What is needed -
In the entries below, filter for the word "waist" and copy every matching line.

Data -
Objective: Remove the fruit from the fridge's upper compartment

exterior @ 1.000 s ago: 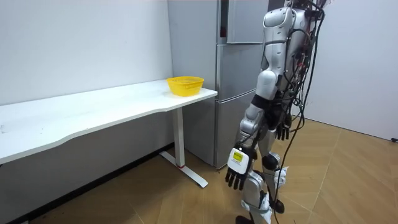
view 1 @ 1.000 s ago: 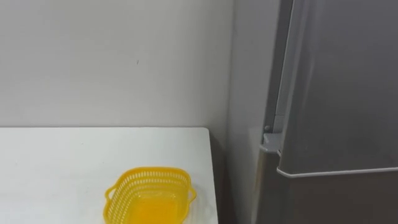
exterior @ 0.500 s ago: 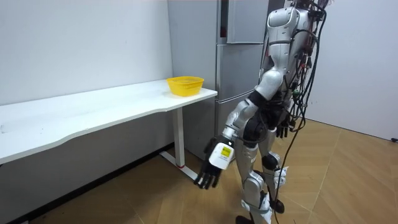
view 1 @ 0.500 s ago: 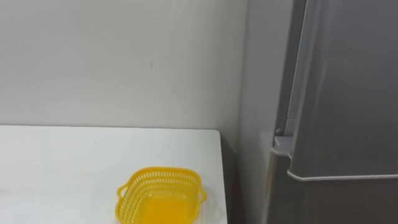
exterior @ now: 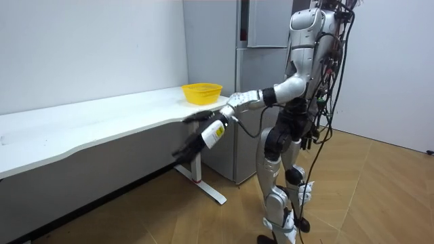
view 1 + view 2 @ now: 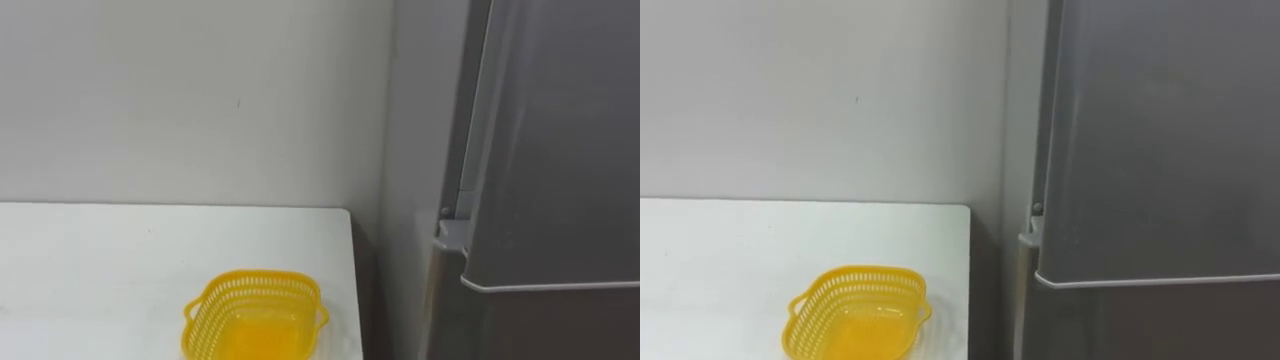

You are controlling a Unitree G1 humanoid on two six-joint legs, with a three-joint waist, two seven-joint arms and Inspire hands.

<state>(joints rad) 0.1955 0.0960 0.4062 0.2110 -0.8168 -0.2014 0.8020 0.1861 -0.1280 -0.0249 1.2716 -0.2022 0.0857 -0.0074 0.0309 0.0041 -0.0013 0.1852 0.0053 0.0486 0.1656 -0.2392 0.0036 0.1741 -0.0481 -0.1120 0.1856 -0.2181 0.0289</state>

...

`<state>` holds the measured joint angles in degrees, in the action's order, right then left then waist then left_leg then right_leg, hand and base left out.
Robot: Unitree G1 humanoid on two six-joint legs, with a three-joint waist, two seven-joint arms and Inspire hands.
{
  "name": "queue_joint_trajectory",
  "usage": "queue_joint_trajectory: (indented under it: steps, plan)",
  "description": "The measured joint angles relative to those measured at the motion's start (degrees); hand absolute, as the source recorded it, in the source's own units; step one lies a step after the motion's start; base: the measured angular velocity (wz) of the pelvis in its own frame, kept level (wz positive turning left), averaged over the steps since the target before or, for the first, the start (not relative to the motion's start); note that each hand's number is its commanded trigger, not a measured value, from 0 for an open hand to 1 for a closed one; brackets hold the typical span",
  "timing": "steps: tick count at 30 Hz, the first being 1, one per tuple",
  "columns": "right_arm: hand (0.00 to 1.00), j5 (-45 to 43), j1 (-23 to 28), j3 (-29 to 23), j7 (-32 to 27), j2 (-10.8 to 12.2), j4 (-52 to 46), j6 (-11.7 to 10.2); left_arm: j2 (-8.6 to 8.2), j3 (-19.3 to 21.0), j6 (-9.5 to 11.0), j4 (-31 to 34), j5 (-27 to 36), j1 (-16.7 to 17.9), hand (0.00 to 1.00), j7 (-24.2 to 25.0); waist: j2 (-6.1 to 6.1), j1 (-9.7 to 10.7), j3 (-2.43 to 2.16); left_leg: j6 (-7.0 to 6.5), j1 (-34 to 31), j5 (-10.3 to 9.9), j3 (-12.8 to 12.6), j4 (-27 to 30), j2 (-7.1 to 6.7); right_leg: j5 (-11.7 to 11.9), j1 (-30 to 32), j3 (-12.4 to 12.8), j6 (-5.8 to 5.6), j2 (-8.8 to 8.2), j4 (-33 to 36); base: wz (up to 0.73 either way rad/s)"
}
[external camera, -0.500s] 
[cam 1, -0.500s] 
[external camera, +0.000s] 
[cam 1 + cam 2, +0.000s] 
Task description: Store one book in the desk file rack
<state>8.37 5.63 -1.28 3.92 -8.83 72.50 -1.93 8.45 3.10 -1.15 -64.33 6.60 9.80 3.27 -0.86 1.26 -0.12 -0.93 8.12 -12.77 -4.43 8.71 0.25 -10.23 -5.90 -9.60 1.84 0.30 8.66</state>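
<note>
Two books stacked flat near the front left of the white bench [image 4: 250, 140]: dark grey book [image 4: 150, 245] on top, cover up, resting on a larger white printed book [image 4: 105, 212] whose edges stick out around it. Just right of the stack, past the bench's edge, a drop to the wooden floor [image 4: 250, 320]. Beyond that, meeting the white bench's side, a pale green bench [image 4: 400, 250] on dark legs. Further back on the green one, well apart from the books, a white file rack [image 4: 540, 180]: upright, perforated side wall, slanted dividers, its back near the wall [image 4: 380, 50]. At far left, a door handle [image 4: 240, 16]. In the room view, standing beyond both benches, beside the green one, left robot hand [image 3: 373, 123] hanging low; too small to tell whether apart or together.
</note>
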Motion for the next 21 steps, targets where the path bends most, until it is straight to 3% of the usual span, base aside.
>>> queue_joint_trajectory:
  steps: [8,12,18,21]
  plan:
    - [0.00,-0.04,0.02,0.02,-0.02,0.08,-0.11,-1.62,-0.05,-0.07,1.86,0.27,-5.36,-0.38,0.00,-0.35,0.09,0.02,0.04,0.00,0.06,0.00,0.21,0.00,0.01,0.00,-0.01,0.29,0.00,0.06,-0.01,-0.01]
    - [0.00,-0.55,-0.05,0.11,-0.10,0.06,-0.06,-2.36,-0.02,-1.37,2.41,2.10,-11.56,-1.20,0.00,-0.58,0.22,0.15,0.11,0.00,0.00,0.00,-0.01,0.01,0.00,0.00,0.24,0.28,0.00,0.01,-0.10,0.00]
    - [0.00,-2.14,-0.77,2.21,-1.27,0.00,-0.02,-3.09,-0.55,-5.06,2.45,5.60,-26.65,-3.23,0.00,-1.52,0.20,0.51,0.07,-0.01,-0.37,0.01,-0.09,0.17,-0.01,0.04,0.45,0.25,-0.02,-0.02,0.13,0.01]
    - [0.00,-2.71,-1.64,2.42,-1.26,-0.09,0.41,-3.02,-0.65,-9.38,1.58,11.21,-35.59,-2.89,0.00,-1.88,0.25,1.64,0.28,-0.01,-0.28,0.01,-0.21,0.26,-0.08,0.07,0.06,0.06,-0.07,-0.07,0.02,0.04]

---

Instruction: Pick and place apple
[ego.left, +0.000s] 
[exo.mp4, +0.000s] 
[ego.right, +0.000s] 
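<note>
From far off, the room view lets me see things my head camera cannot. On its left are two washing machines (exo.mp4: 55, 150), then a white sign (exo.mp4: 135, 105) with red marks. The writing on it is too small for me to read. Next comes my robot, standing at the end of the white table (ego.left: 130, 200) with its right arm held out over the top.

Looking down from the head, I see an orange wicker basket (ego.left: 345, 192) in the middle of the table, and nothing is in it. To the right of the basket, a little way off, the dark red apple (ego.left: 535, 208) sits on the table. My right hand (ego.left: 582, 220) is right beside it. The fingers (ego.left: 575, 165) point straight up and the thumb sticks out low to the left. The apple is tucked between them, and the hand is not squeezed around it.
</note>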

Exercise solution -
You are controlling a Unitree G1 humanoid on two six-joint legs, with a three-joint waist, two seven-joint arms and Inspire hands.
`<state>` holds the measured joint angles in degrees, in the action's order, right then left then waist then left_leg then right_leg, hand and base left out.
Robot: Unitree G1 humanoid on two six-joint legs, with a three-joint waist, two seven-joint arms and Inspire hands.
  "columns": "right_arm: hand (0.00 to 1.00), j5 (-45 to 43), j1 (-23 to 28), j3 (-29 to 23), j7 (-32 to 27), j2 (-10.8 to 12.2), j4 (-52 to 46), j6 (-11.7 to 10.2); left_arm: j2 (-8.6 to 8.2), j3 (-19.3 to 21.0), j6 (-9.5 to 11.0), j4 (-31 to 34), j5 (-27 to 36), j1 (-16.7 to 17.9), hand (0.00 to 1.00), j7 (-24.2 to 25.0); waist: j2 (-6.1 to 6.1), j1 (-9.7 to 10.7), j3 (-2.43 to 2.16); left_leg: j6 (-7.0 to 6.5), j1 (-34 to 31), j5 (-10.3 to 9.9), j3 (-12.8 to 12.6), j4 (-27 to 30), j2 (-7.1 to 6.7); right_leg: j5 (-11.7 to 11.9), j1 (-30 to 32), j3 (-12.4 to 12.8), j6 (-5.8 to 5.6), j2 (-8.8 to 8.2), j4 (-33 to 36); base: wz (up to 0.73 either way rad/s)"

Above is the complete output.